I dentisti raccomandano una frequente pulizia dei denti per evitare che l’accumulo di tartaro provochi una eccessiva formazione di placca dentaria, il biofilm di germi che alle volte può sfociare in carie o in varie patologie del cavo orale.
La placca, com’è risaputo, può essere asportata solo manualmente, con l’aiuto di appositi attrezzi o per mezzo degli ultrasuoni e oggi, quindi, la pulizia dentale non costituisce un grosso problema.
Ma, in mancanza di dentifrici e spazzolini, come si comportavano i nostri antichi progenitori di 400mila anni fa, per tener puliti i denti?
In effetti, i denti fossili presentano depositi cospicui di placca dentaria e i ricercatori dell’Università di Tel Aviv (TAU), in collaborazione con studiosi di Spagna, Regno Unito e Australia, hanno pensato bene di studiare questi accumuli fossili, scoprendo interessanti residui di cibo e di potenziali irritanti respiratori intrappolati nella placca dentale di individui vecchi di 400mila anni, rinvenuti nella Grotta Qesem, nei pressi di Tel Aviv, il sito da cui provengono molti importanti resti umani del Tardo Paleolitico inferiore.
La ricerca, i cui risultati sono stati pubblicati su Quaternary International, è stata guidata dalla prof.ssa Karen Hardy, ricercatrice dell’ICREA presso l’Universitat Autonòma di Barcellona, assieme ai professori Ran Barkai e Avi Gopher, del Dipartimento di Archeologia e delle Civiltà del Vicino Oriente presso la TAU; alla dott.ssa Rachel Sarig, della Scuola di Odontoiatria della TAU; agli archeologi Stephen Buckley e Anita Radini, dell’Università di York, Regno Unito, e al prof. Les Copeland, dell’Università di Sidney, Australia.
Il team di studiosi ha così scoperto prove dirette di quel che mangiavano e di cosa respiravano gli esseri umani che occuparono la Grotta Qesem nel Paleolitico.
L’esame della placca dentale ha infatti rivelato la prova di un primo modesto inquinamento dell’ambiente, la traccia di irritanti respiratori, la cui origine è da ricercarsi presumibilmente nel fumo del carbone che invadeva la grotta durante l’arrostimento della carne, preparazione che doveva costituire una pratica quotidiana e che lasciava depositare i suoi residui sui denti.
“Finora non si erano mai studiati i denti umani paleolitici sotto questo aspetto; vale a dire, analizzando la placca dentale depositata su di essi e le possibili implicazioni connesse. E, francamente, non ci aspettavamo neppure grandi conclusioni”, dice il prof. Gopher. “Tuttavia, i nostri collaboratori, utilizzando una combinazione di metodi, hanno trovato molti materiali intrappolati all’interno della placca. Dato che la grotta è stata isolata, ‘sigillata’, per 200mila anni, è tutto molto ben conservato”.

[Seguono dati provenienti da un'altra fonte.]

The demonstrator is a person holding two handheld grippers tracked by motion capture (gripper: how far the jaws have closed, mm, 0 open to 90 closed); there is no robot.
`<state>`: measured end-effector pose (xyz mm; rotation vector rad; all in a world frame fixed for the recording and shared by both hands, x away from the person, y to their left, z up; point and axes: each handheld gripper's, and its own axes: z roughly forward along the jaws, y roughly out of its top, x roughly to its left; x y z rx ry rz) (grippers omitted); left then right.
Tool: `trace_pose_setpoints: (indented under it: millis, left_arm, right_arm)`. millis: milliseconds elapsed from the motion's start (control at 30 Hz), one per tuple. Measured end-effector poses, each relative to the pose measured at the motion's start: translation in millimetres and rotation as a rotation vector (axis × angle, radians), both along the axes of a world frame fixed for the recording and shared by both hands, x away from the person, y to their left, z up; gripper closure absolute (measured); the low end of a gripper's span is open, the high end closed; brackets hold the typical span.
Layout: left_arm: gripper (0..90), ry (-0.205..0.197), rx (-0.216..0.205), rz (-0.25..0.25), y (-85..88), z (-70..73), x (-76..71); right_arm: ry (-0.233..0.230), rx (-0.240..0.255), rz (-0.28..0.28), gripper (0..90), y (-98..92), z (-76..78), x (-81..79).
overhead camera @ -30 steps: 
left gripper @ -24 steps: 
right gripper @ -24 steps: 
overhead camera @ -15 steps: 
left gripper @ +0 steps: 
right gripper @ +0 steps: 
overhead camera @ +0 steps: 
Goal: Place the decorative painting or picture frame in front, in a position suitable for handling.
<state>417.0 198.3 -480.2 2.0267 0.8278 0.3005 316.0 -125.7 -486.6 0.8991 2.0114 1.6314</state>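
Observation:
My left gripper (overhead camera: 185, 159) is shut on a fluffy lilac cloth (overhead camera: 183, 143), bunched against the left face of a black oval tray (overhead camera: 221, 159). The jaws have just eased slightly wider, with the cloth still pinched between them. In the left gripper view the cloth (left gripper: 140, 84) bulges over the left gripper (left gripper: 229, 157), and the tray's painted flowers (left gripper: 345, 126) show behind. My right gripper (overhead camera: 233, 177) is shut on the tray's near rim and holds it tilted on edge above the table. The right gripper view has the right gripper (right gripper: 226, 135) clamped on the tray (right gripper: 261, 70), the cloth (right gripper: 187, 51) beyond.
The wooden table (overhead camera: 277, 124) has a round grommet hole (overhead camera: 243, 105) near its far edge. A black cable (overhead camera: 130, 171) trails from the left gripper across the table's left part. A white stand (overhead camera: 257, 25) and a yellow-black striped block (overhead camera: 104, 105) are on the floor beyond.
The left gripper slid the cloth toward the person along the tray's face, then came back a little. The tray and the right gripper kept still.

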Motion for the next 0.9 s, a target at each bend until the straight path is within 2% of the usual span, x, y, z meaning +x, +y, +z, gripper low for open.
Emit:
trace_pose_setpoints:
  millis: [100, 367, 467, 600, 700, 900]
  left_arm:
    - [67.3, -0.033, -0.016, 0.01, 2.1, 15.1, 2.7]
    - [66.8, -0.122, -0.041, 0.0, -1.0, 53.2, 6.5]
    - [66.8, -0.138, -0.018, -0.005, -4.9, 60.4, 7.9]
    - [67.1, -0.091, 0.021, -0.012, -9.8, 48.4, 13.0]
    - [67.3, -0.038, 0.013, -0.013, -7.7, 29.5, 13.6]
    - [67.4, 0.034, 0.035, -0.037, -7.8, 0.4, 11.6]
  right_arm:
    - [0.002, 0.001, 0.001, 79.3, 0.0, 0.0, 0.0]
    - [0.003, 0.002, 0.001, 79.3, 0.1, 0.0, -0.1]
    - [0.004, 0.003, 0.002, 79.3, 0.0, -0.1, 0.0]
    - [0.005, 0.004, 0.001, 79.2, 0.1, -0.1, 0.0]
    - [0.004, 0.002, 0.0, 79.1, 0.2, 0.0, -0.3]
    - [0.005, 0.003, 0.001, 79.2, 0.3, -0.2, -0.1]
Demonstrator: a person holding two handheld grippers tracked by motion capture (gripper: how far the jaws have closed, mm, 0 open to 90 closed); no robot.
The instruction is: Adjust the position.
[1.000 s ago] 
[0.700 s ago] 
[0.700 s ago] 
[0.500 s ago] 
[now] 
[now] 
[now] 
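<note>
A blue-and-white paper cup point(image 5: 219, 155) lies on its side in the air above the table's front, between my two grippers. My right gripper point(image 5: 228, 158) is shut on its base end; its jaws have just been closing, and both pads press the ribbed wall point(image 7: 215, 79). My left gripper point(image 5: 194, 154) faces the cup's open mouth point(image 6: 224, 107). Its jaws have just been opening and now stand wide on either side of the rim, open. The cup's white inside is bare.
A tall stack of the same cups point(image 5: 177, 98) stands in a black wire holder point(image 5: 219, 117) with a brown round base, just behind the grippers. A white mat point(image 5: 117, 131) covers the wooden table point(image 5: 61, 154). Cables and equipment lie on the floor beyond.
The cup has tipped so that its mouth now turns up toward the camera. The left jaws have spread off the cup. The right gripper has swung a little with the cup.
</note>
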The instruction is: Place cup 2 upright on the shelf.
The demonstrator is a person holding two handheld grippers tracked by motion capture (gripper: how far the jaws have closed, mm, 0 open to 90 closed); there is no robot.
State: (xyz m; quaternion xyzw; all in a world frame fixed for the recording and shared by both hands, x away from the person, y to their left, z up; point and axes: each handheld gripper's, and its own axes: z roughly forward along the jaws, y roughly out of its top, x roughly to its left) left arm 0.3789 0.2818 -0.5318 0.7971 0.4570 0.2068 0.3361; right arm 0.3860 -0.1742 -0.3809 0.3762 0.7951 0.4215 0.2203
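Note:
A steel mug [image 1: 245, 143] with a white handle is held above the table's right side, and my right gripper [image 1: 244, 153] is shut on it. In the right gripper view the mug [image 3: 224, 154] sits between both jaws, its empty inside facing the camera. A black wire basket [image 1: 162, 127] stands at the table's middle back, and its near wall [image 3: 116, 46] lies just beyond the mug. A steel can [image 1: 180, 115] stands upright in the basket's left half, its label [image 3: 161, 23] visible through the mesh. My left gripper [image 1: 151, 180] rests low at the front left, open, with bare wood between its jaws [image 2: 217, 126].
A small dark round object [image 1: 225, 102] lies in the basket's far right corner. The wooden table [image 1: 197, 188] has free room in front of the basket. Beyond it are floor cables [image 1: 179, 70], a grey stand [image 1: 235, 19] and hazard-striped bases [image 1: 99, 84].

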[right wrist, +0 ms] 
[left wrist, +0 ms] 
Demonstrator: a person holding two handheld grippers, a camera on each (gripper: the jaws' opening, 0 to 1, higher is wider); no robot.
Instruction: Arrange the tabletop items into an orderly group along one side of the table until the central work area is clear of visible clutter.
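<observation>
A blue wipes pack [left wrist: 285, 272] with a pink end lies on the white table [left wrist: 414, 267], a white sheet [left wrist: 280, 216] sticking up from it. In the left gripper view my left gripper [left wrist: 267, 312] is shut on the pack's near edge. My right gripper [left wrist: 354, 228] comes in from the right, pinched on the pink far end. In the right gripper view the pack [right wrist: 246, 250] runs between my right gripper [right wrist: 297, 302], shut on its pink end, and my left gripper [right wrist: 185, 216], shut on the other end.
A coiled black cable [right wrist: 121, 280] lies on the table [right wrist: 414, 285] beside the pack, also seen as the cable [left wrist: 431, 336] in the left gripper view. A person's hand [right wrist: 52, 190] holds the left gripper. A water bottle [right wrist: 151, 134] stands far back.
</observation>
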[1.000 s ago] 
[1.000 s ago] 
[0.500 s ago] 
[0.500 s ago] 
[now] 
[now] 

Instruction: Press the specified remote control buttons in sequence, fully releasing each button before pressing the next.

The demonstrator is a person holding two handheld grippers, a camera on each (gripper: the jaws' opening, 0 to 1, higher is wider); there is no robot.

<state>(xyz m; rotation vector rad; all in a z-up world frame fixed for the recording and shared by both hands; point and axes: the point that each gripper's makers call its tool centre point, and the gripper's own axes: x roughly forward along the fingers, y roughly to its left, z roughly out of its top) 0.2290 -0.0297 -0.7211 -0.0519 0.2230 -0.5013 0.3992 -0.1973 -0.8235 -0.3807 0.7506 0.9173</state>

Bakai ritiene questa grotta una vera e propria ‘capsula del tempo’; e di fatto sono emersi tre risultati sorprendenti: carbone residuale da fuochi in ambiente chiuso; prove di ingestione di vegetali; fibre, forse residui di materie prime o forse utilizzate per la pulizia dei denti.
“Karen Hardy aveva già pubblicato studi sulla placca di denti provenienti da siti neanderthaliani, ma non più antichi di 40-50mila anni”, precisa Barkai. ”A Qesem abbiamo resti di barbecue al coperto molto più antichi. Gli esseri umani di questa grotta non solo arrostivano la carne al chiuso, ma dovevano anche aver trovato il modo di controllare il fuoco. Questo è uno dei primi casi di inquinamento del pianeta”, conclude l’archeologo, tra il serio e il faceto.
Nella placca i ricercatori hanno trovato anche tracce minime di acidi grassi essenziali, probabilmente oli di noci o di semi e piccole particelle di amido.
“Sapevamo che i nostri lontani antenati sfruttavano tutto, degli animali di cui si cibavano”, dice Barkai. “Li cacciavano e li arrostivano. Estraevano il midollo dalle ossa e di queste facevano uso per fabbricare strumenti. Ora apprendiamo che, oltre alla carne e ai grassi animali, si nutrivano anche di vegetali”, dichiara lo studioso, alludendo alla possibilità che i piccoli frammenti di fibre potessero essere usate forse come una sorta di stuzzicadenti della preistoria.
“Considerato il periodo di tempo e il materiale fossile da cui provengono, questi risultati sono estremamente preziosi, anzi ‘unici’, perché aprono nuovi scenari sulla vita quotidiana di questi esseri tanto lontani nel tempo”, conclude Barkai.